#### [Work to be completed]
Your task is to transcribe the material that follows, line by line and exactly.

#### [Supplied material]
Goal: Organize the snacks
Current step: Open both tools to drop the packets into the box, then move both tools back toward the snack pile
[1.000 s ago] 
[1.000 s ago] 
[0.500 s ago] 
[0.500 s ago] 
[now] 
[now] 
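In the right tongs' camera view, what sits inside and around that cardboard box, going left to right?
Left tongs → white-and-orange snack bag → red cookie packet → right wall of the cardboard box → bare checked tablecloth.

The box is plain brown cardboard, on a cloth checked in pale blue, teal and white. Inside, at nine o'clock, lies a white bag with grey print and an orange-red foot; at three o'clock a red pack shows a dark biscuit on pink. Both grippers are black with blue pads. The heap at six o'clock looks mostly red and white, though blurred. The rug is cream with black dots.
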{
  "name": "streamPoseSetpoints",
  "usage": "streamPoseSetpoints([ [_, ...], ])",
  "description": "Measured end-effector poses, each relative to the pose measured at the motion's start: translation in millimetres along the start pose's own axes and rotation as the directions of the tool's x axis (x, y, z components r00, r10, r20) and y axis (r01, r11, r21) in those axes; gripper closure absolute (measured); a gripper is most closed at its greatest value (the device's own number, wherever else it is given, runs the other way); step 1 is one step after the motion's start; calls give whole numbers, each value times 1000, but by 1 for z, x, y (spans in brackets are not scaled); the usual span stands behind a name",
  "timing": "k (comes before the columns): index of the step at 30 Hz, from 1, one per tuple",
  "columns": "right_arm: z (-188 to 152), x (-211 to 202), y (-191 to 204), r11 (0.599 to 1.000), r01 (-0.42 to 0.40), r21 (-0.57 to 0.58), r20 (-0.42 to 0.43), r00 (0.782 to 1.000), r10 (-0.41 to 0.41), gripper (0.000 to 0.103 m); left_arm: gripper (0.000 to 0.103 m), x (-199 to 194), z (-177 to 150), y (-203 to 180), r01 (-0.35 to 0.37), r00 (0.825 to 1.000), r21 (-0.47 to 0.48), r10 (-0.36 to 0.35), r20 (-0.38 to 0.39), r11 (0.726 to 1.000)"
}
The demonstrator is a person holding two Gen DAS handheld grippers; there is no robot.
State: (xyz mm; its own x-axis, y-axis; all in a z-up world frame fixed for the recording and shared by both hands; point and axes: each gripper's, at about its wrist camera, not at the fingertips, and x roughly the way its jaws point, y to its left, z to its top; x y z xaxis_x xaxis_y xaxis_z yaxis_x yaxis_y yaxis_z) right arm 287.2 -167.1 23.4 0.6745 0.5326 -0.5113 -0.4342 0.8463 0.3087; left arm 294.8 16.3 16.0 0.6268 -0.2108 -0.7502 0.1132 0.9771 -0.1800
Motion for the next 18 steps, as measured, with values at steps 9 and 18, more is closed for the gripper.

#### [Finished task]
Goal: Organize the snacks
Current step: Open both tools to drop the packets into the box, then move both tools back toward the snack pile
[1.000 s ago] 
[1.000 s ago] 
[0.500 s ago] 
[0.500 s ago] 
[now] 
[now] 
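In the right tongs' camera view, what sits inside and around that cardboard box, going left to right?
Left tongs → white-and-orange snack bag → red cookie packet → right wall of the cardboard box → bare checked tablecloth.

The box is plain brown cardboard, on a cloth checked in pale blue, teal and white. Inside, at nine o'clock, lies a white bag with grey print and an orange-red foot; at three o'clock a red pack shows a dark biscuit on pink. Both grippers are black with blue pads. The heap at six o'clock looks mostly red and white, though blurred. The rug is cream with black dots.
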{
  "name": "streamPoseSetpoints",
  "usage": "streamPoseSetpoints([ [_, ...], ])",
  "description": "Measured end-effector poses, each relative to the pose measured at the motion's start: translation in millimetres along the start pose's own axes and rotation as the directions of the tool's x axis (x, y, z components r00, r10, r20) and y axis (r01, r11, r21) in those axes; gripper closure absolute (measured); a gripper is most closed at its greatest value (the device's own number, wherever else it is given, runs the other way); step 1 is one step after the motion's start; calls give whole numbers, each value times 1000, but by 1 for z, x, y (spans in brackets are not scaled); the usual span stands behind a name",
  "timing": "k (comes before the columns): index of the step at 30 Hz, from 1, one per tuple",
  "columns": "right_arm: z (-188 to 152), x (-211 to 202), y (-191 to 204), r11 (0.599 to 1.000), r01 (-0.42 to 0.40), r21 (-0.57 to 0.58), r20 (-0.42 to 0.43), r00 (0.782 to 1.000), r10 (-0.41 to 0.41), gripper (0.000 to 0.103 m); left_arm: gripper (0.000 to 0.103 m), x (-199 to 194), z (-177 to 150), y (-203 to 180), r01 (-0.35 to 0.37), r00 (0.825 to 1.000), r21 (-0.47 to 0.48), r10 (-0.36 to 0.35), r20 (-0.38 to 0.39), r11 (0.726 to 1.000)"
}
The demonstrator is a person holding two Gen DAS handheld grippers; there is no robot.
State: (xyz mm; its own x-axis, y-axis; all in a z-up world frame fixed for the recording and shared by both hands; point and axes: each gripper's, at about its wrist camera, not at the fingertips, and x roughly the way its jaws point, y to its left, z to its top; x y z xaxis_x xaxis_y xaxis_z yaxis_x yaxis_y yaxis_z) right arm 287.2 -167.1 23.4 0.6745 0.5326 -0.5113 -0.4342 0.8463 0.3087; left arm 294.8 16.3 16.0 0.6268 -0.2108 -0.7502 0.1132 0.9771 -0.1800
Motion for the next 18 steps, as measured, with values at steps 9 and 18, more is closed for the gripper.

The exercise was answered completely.